Find the largest possible integer n such that there exists a non-constant quadratic polynomial f(x) with integer coefficients satisfying
f(1)∣f(2),f(2)∣f(3),…f(n−1)∣f(n).
Details and assumptions
For (possibly negative or zero) integers m and k the notation m∣k means that k=m⋅i for some integer i.
To find the largest possible integer n that satisfies the given conditions, we need to find a non-constant quadratic polynomial f(x) with integer coefficients that satisfies the divisibility property f(k)|f(k+1) for all k from 1 to n-1.
Let's start by considering a general quadratic polynomial f(x) = ax^2 + bx + c, where a, b, and c are integer coefficients.
We know that f(1)|f(2), which means that f(2) is divisible by f(1).
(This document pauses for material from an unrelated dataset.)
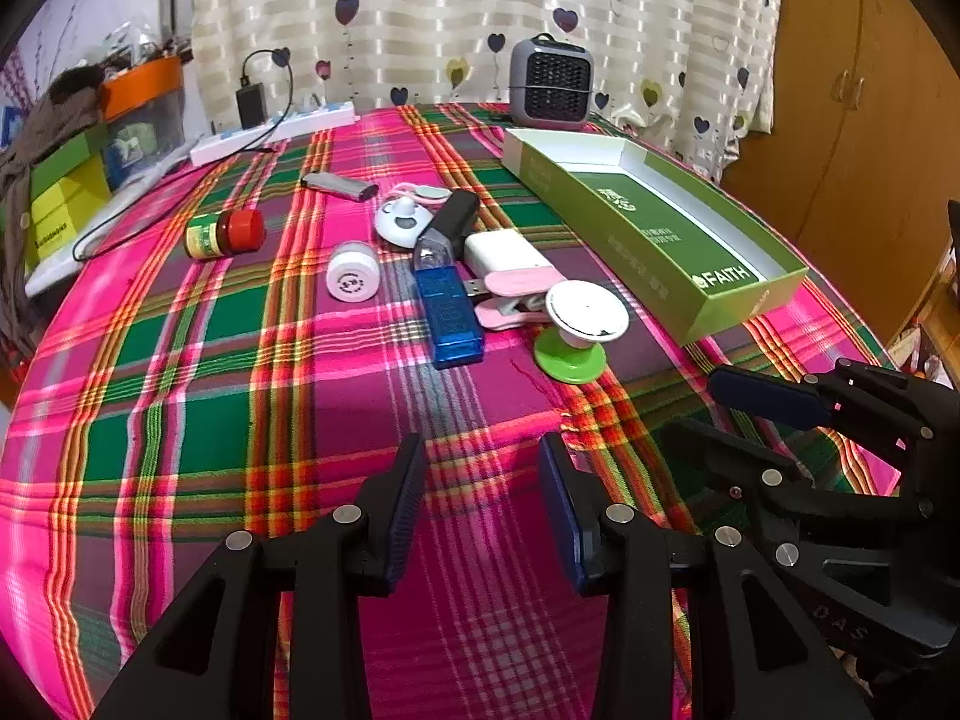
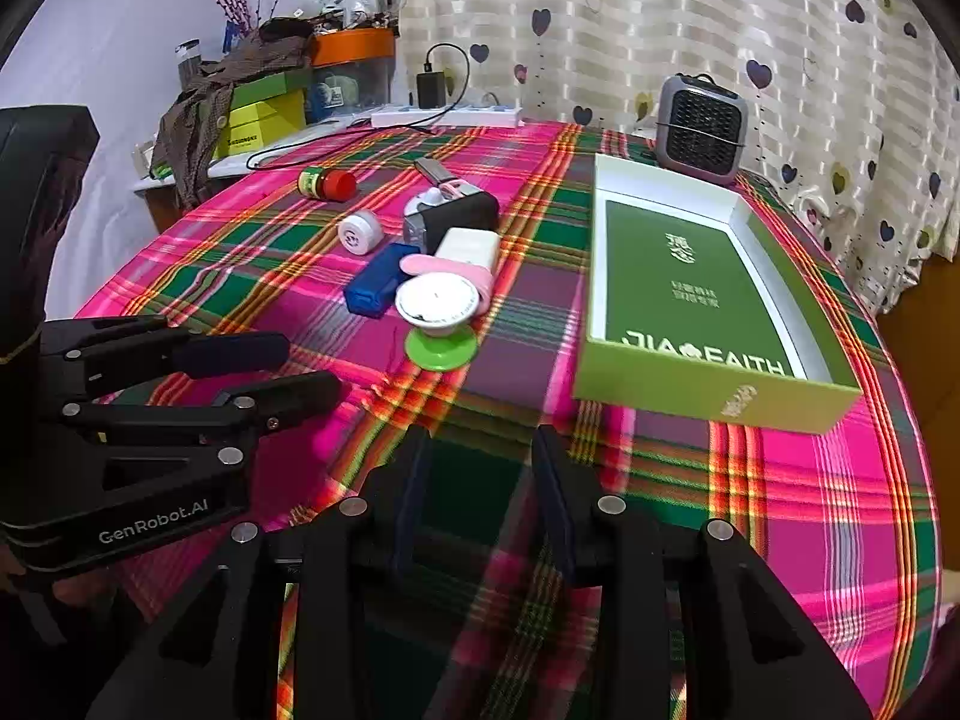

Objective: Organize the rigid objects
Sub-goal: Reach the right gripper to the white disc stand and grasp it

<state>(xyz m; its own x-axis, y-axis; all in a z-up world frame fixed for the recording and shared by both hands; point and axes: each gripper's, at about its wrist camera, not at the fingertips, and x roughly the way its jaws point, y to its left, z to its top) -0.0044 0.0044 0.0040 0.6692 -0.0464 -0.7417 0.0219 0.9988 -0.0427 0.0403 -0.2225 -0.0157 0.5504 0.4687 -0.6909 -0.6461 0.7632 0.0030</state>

Let's substitute the values of f(1) and f(2) into the polynomial:
f(1) = a(1)^2 + b(1) + c = a + b + c
f(2) = a(2)^2 + b(2) + c = 4a + 2b + c
Since f(2) is divisible by f(1), we have:
4a + 2b + c = k(a + b + c), where k is an integer.
Expanding the equation, we get:
4a + 2b + c = ka + kb + kc
Now we rearrange the terms:
(4-k)a + (2-k)b + (1-k)c = 0
Since a, b, and c are integer coefficients, the left side of the equation must be divisible by the common factors of (4-k), (2-k), and (1-k). Thus, we have three cases to consider:
Case 1: k = 4
In this case, the equation becomes:
0a - 2b - 3c = 0
Simplifying further, we have:
2b + 3c = 0
To ensure we have a non-constant quadratic polynomial, we need a and b to be nonzero. Since the coefficients can take any integer value, we can assign a = 1 and b = -1, which gives us:
2(-1) + 3c = 0
-2 + 3c = 0
3c = 2
c = 2/3 = not an integer
Therefore, k = 4 does not yield a valid quadratic polynomial.
Case 2: k = 2
In this case, the equation becomes:
2a 0- b - c = 0
Simplifying further, we have:
-b - c = 0
b = -c
To ensure we have a non-constant quadratic polynomial, we need a and b to be nonzero. We can assign a = 1 and b = -1, so:
-b - c = 0
1 - c = 0
c = 1
Therefore, for k = 2, we have a valid quadratic polynomial f(x) = x^2 - x + 1.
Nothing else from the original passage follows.